:: TASK DETAILS ::
Repeat exactly the lines of the listing below, please, starting with the first and ending with the line containing "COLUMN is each"; leave out the rest.

BEGIN GIVEN INFORMATION

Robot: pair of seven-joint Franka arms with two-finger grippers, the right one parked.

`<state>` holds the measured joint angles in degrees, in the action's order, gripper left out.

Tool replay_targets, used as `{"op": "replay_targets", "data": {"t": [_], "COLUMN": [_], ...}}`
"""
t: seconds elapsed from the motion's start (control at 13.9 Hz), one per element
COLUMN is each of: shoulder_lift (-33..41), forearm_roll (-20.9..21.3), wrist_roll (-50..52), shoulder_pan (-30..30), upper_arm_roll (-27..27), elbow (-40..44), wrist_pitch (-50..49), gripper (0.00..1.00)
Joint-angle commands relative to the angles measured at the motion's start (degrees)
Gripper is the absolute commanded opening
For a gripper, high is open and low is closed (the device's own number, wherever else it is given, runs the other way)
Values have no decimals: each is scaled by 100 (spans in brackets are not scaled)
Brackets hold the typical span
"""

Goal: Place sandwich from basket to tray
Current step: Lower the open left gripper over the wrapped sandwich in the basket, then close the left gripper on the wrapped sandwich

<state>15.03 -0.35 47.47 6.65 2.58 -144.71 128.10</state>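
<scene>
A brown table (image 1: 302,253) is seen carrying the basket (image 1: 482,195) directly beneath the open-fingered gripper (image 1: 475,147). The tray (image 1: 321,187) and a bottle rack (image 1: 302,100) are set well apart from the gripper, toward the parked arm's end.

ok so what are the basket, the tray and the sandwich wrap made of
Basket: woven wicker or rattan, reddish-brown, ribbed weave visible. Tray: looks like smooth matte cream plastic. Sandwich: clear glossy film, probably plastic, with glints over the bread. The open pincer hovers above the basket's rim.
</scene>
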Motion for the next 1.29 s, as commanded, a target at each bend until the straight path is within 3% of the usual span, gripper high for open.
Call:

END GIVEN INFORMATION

:: RESPONSE ::
Robot: pair of seven-joint Franka arms with two-finger grippers, the right one parked.

`<state>` holds the measured joint angles in degrees, in the action's order, gripper left out.

Tool replay_targets, used as `{"op": "replay_targets", "data": {"t": [_], "COLUMN": [_], ...}}`
"""
t: seconds elapsed from the motion's start (control at 13.9 Hz), one per element
COLUMN is each of: shoulder_lift (-33..41), forearm_roll (-20.9..21.3), wrist_roll (-50..52), shoulder_pan (-30..30), upper_arm_roll (-27..27), elbow (-40..44), wrist_pitch (-50..49), gripper (0.00..1.00)

What the exercise asked for has been given in full.